Advanced
Overview
K-Hop Whole Graph algorithm calculates the number of K-hop neighbors for each node and returns those neighbors. The algorithm is widely used in scenarios such as relationship discovery, impact prediction and friend suggestion and so on.
K-Hop Whole Graph can be viewed as the batch execution of UQL command khop(). Although Ultipa has optimized the K-Hop Whole Graph algorithm for high concurrency performance, massive system resources can still be consumed by the algorithm in large graphs (over tens of millions nodes and edges) or graphs with many super nodes. Therefore, it is recommended to avoid performing K-Hop Whole Graph calculation that is too deep.
In a graph which
nodes/edges = 100, the theoretical computation amount required to query 5-hop neighbors of a node is 105 (10 billion computational complexity) and it would take 100ms; then 1 million seconds (12 days) are needed to complete such query in a graph of 10 million nodes.
Basic Concept
BFS
BFS is short for Breadth First Search, together with DFS (Depth First Search), are two the most basic traversal principles. K-Hop query follows BFS principle, which means that when traversing the whole graph from one node, it first traverses all the neighbor nodes of the current node that have not arrived yet, and then traverses the neighbor nodes of these neighbor nodes in turns that have not arrived yet.
Starting from the red node and traversing by the BFS principle, the yellow, green, blue nodes are found in succession. Color of these nodes is classified by the distance to the start node, that is, the number of edges of the shortest path(s) from the start node to them. This distance is what the K means in K-Hop query, which is the K-hop neighbors of the start node.
Once the start node is given, K values of the other nodes in the graph are also determined.

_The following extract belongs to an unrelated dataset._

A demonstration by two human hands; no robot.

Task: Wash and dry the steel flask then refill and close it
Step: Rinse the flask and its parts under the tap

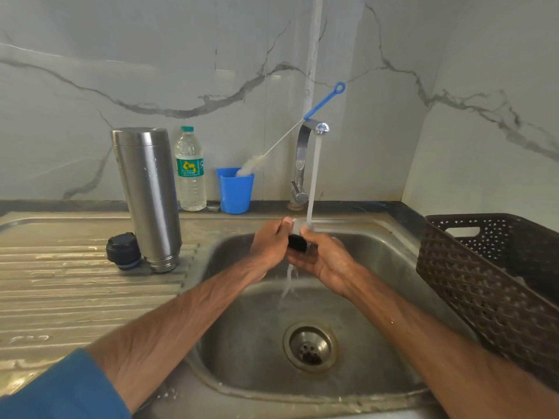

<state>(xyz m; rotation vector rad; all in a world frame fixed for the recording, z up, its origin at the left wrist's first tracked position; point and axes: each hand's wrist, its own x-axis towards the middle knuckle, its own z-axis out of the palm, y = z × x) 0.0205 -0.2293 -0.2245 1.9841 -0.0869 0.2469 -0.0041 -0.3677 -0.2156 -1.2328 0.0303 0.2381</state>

In other words, if a node is the 5th level neighbor of the start node, then it is impossible to appear in the 4th, 6th or other levels.
Direction of K-Hop
K-Hop query in directed graph can be restrained by the direction of the edge where the neighbor is located, this is when some nodes do not have K values and not all nodes are found in the traversal result.
Starting from the red node in the directed graph on the left side, and traversing by the outbound edges and inbound edges; two distinct traversal results are obtained, the purple node does not belong to any level when traversing in the inbound direction and its K value does not exist.
Special Case
Lonely Node, Disconnected Graph
Lonely node will not appear in any K-Hop query result.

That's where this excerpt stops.